RépondreSupprimerConsidérez les accords Blum-Byrnes de 1946. Regardez donc ici http://fr.wikipedia.org/wiki/Accord_Blum-Byrnes comment ces accords, parfaitement léonins (une France épuisée, et encore occupée par les Américains) violent le "marché" français de la production culturelle et regardez donc par qui ils ont été signés: l'inénarrable Jean Monnet, ce « petit financier à la solde des Américains » selon De Gaulle, qui avait paisiblement passé la guerre à l'abri chez Oncle Sam ...
Demandez vous pourquoi aujourd'hui le Français moyen ne voit quasi jamais de film indien, chinois, russe, serbe, marocain, brésilien, chilien, ou même anglais ....

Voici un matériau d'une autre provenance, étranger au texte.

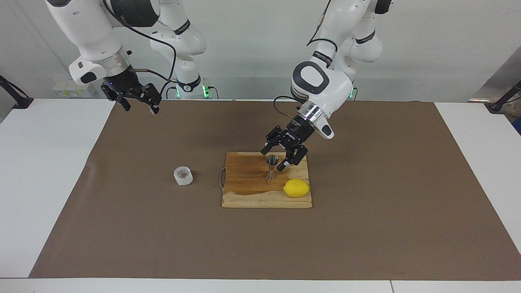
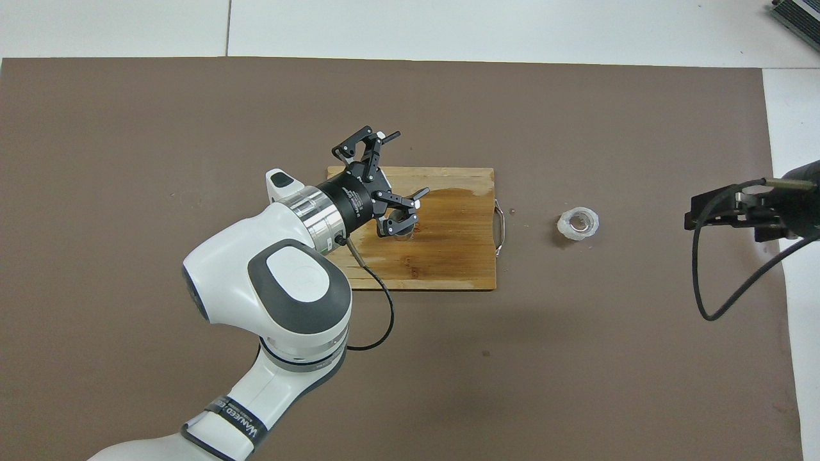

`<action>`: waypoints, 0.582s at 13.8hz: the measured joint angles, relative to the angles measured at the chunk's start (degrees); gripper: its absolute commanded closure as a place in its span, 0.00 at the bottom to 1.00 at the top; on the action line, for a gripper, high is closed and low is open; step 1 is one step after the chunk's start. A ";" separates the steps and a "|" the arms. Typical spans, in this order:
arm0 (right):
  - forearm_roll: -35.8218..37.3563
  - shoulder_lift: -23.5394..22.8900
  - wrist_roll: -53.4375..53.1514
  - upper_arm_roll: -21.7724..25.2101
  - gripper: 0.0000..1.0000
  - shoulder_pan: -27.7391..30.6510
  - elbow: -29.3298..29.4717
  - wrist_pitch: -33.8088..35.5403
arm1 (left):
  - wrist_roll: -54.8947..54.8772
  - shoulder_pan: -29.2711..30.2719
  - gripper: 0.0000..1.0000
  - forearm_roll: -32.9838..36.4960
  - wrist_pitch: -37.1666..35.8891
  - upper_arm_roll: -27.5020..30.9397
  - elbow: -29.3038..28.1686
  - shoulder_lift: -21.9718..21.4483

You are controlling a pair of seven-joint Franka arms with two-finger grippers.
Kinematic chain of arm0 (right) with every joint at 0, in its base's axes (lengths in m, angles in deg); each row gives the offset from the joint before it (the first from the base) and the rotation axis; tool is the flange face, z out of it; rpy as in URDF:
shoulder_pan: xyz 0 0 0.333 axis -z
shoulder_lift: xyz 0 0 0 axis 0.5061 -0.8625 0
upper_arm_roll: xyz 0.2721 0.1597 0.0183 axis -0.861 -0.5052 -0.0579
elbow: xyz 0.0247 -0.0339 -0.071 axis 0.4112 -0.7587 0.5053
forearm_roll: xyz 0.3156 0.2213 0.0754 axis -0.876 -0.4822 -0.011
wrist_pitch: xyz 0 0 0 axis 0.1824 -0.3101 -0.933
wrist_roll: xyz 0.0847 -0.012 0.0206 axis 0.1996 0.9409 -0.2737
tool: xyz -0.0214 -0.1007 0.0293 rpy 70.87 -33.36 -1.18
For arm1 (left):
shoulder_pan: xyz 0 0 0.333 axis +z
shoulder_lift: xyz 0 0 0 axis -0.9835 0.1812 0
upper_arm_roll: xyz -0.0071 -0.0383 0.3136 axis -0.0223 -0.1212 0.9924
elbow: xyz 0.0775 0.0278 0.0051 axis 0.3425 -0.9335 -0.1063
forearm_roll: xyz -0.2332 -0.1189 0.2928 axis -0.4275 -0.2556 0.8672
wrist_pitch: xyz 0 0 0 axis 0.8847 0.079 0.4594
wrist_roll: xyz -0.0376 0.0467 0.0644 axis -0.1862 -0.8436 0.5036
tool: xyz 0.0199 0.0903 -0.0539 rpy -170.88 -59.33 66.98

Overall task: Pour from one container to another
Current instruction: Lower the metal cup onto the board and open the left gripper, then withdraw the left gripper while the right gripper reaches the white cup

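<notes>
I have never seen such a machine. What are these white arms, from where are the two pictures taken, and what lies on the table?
These are two robot arms, each ending in a two-finger gripper. One picture faces the robots from across the table; the other looks down from above their own end.

On the brown mat lies a wooden cutting board. On it stand a small steel jigger and a lemon. A frosted whitish cup sits on the mat, toward the right arm's end.

The left gripper is open around the jigger's top, not yet closed on it. The right gripper waits in the air, holding nothing.
</notes>
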 measured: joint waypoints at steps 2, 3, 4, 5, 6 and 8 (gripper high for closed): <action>0.00 0.00 -0.02 0.00 0.00 0.09 0.00 0.00 | 0.09 0.03 0.00 11.14 -0.01 0.17 0.37 -0.01; 0.00 0.00 -0.10 0.04 0.00 0.51 0.00 0.00 | 0.16 0.03 0.00 17.22 -0.01 0.20 0.39 -0.01; 0.00 0.00 -0.12 0.08 0.00 1.25 0.00 0.26 | 0.21 0.04 0.00 22.39 -0.01 0.23 0.40 -0.01; 0.00 0.00 -0.01 0.07 0.00 1.84 0.00 1.03 | 0.20 0.06 0.00 26.53 -0.01 0.32 0.40 -0.01; 0.00 0.00 0.60 0.05 0.00 2.01 0.00 1.73 | 0.14 0.11 0.00 29.66 -0.01 0.48 0.39 0.00; 0.00 0.02 6.05 -0.33 0.00 1.99 -0.20 2.05 | -0.64 0.66 0.00 35.83 -0.41 1.09 0.36 0.05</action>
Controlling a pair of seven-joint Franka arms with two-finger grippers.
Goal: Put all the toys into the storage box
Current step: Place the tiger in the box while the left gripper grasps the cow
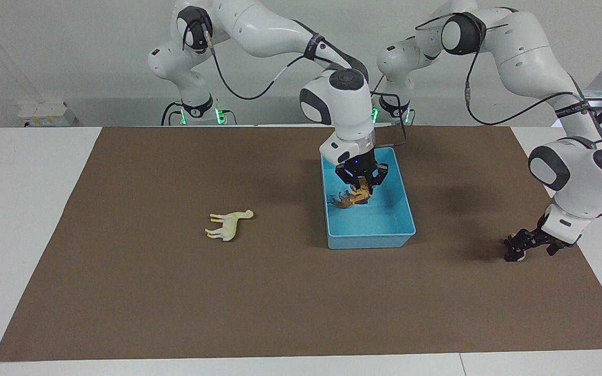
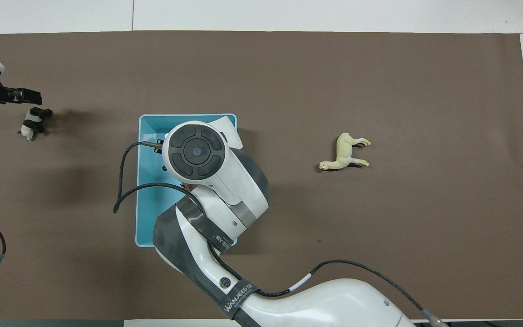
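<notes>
Brown mat (image 1: 123,292); camel (image 1: 229,224) lies loose.

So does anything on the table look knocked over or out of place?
Nothing is spilled or broken. The cream camel-like toy lies on its side on the brown mat, and the panda also sits outside the blue box, by the left gripper.

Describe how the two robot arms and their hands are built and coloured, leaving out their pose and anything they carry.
Both arms are glossy white with rounded, segmented shells and dark grey joint caps. Black cables loop along the outside of each arm. The right arm's dark band reads WANJEED in the overhead view. Each base glows green. The right hand and left hand are black two-finger units on white wrists.
</notes>
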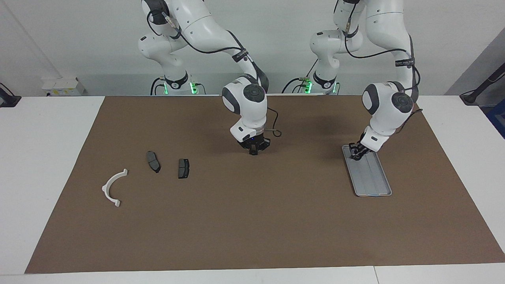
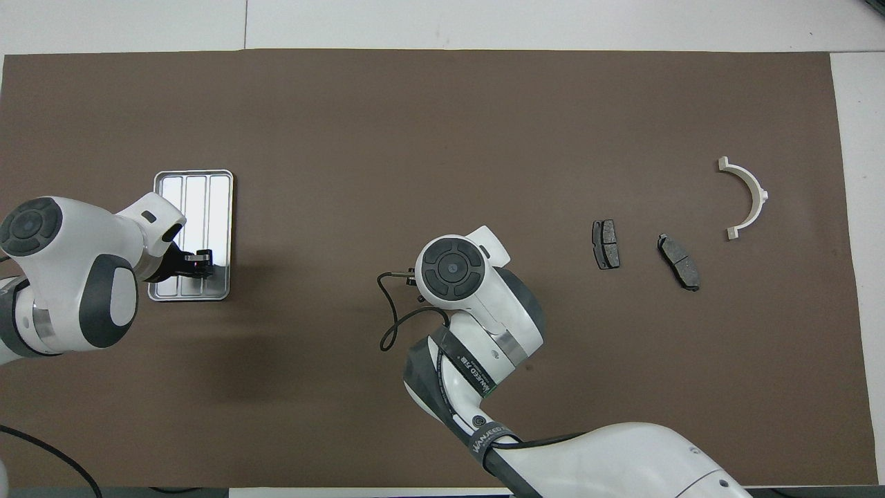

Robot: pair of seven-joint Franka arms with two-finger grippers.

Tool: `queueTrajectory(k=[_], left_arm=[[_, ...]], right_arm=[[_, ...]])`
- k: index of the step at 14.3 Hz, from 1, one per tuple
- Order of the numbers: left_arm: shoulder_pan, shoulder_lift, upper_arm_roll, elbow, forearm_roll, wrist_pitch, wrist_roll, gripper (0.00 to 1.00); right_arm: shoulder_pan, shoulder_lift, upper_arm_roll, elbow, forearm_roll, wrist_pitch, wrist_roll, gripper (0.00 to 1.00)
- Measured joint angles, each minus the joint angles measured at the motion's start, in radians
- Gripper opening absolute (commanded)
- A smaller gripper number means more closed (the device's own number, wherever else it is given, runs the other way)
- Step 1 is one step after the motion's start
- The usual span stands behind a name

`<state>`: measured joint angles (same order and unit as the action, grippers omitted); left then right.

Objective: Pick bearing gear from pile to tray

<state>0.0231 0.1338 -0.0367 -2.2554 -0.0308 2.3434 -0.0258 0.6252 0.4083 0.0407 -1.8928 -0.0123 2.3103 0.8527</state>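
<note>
The silver tray (image 1: pixel 375 183) (image 2: pixel 194 177) lies at the left arm's end of the mat. My left gripper (image 1: pixel 356 154) (image 2: pixel 202 261) hangs low over the tray's end nearest the robots, shut on a small grey piece, the bearing gear (image 2: pixel 202 256). My right gripper (image 1: pixel 253 151) hangs just above bare mat (image 1: pixel 252 205) at mid-table, fingertips together and empty; in the overhead view its own hand (image 2: pixel 451 268) hides it. The pile shows a white arc (image 1: pixel 113 188) (image 2: pixel 749 197) and two dark brake pads (image 1: pixel 153 161) (image 1: pixel 183 168) (image 2: pixel 606 244) (image 2: pixel 678 261).
The brown mat (image 2: pixel 442 124) covers most of the white table (image 1: pixel 51 157). The pile's parts lie spread at the right arm's end. A black cable (image 2: pixel 387 325) loops off the right hand.
</note>
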Motion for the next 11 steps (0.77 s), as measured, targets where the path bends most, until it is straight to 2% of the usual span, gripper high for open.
queueTrajectory(k=[2,5,7,11], left_arm=[[0.0,0.0,0.0,-0.001,0.0,0.0,0.001,0.59],[0.0,0.0,0.0,-0.001,0.0,0.0,0.003,0.59],[0.0,-0.001,0.0,0.007,0.0,-0.008,0.003,0.57],[-0.001,-0.009,-0.004,0.141,-0.001,-0.182,-0.004,0.56]], right_arm=[[0.0,0.0,0.0,0.0,0.0,0.0,0.004,1.0],[-0.005,-0.007,-0.001,0.018,0.001,-0.025,0.009,1.0],[-0.022,-0.02,-0.005,0.069,0.001,-0.081,0.01,1.0],[-0.118,-0.08,-0.009,0.179,0.001,-0.202,-0.06,1.0]])
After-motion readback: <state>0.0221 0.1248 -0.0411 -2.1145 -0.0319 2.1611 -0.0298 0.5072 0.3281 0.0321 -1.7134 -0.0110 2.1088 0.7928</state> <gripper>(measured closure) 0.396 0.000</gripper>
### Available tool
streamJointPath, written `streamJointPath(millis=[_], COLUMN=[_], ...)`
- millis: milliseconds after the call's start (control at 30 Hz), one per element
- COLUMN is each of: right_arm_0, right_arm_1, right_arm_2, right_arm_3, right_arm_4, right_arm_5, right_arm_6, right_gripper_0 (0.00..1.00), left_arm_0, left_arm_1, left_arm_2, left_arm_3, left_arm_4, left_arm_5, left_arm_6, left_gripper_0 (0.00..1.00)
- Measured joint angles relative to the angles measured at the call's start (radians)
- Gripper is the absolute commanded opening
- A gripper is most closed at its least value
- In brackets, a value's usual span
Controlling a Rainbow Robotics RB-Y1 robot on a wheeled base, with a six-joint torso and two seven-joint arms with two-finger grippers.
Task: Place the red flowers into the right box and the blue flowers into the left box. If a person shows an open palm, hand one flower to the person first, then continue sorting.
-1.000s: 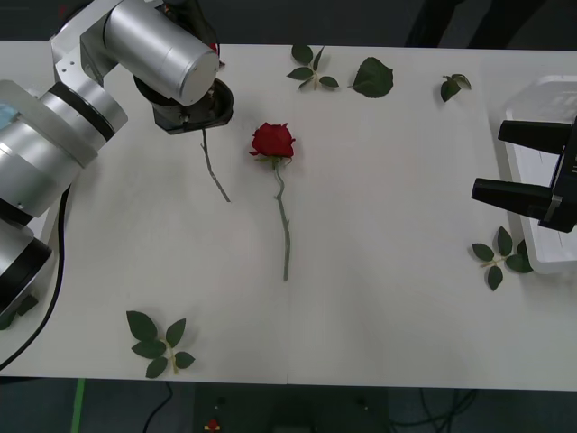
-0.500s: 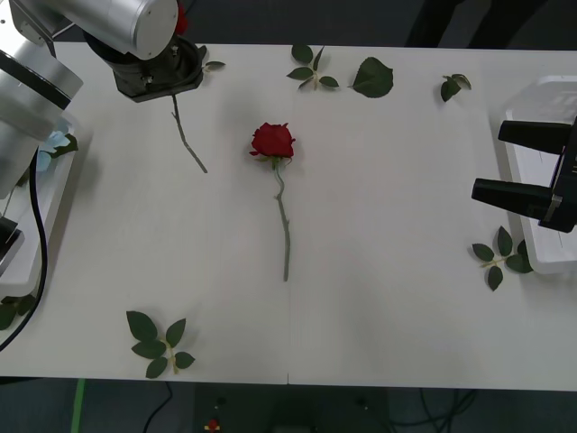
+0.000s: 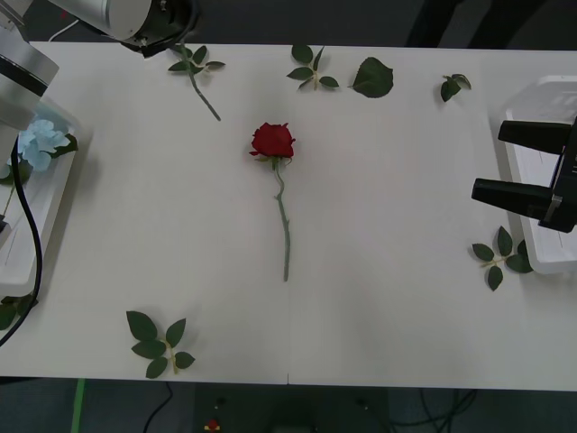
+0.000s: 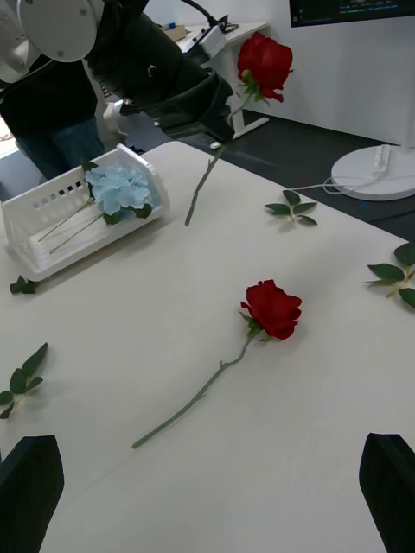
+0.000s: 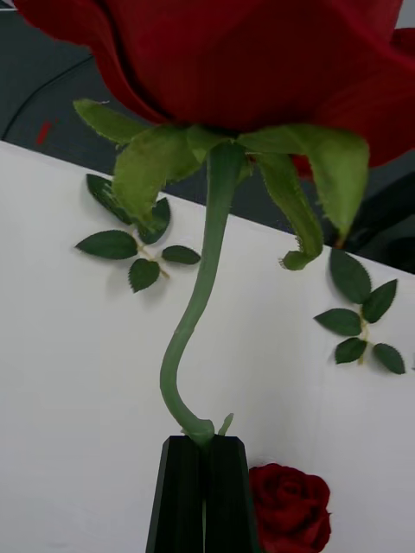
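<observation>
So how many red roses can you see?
2. One red rose lies in the middle of the table. The other red rose is held up by the left end effector.

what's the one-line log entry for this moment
left gripper: shut on rose, raised | right gripper: open by right tray | second rose: on table

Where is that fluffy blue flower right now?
The blue flower lies in the left box at the table's left edge in the front view, below the raised left gripper.

Left arm (image 3: 22, 68): silver-grey cylindrical segments, black wrist housing, trailing black cable (image 3: 32, 262). Right gripper (image 3: 518, 162): two black, tapering fingers (image 3: 514, 192).
</observation>
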Motion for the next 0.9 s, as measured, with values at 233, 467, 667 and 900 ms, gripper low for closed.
streamJointPath(millis=[233, 467, 667, 900], right_arm_0=[0.000, 0.001, 0.002, 0.003], right_arm_1=[0.000, 0.000, 0.000, 0.000], right_arm_2=[0.000, 0.000, 0.000, 0.000], right_arm_3=[0.000, 0.000, 0.000, 0.000], right_arm_4=[-0.003, -0.025, -0.040, -0.059], right_arm_5=[0.000, 0.000, 0.000, -0.001], right_arm_6=[0.000, 0.000, -0.001, -0.002], right_gripper_0=[1.00, 1.00, 1.00, 1.00], left_arm_0=[0.001, 0.070, 0.230, 0.410], left_arm_1=[0.000, -0.051, -0.179, -0.317], left_arm_2=[0.115, 0.358, 0.540, 0.602], left_arm_3=[-0.031, -0.224, -0.419, -0.480], left_arm_4=[0.240, 0.365, 0.562, 0.828], left_arm_5=[0.087, 0.296, 0.349, 0.348], left_arm_6=[-0.548, -0.866, -0.984, -1.499], left_gripper_0=[0.00, 0.00, 0.00, 0.00])
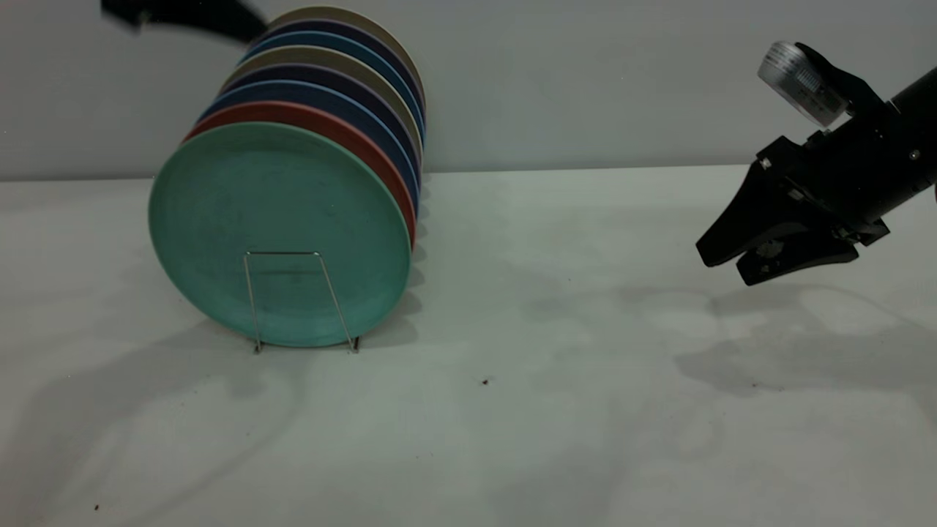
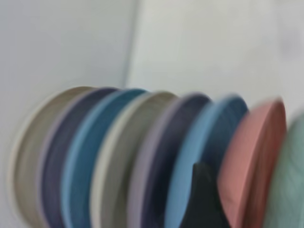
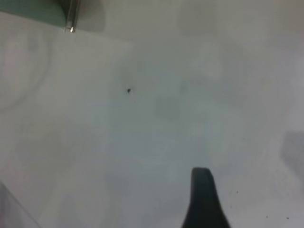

Et demandez vous à qui sert la vision du monde véhiculée par la grosse production américaine, cette soupe à base de héros bodybuildés qui abattent l'adversaire en riant, de violences chorégraphiées qui ne font jamais mal, cette obsession du toujours plus grand/toujours plus fort (si ça marche pas avec mon petit fusil, je reviens avec un gros tank ...), de ces modèles familiaux décadents où la mère assume les rôles paternels et maternels face à des enfants rois et des adolescents haineux à jamais envers des pères chétifs et veules, ayant abandonné toute virilité aux supercops et autres agents ...
Et surtout, surtout cette hideuse glorification perpétuelle de l'argent et de la consommation, du mode de vie américain, de "l'Amérique Monde".
Vous aurez compris à qui profite le crime. Les Américains sont nos alliés, pas nos maîtres.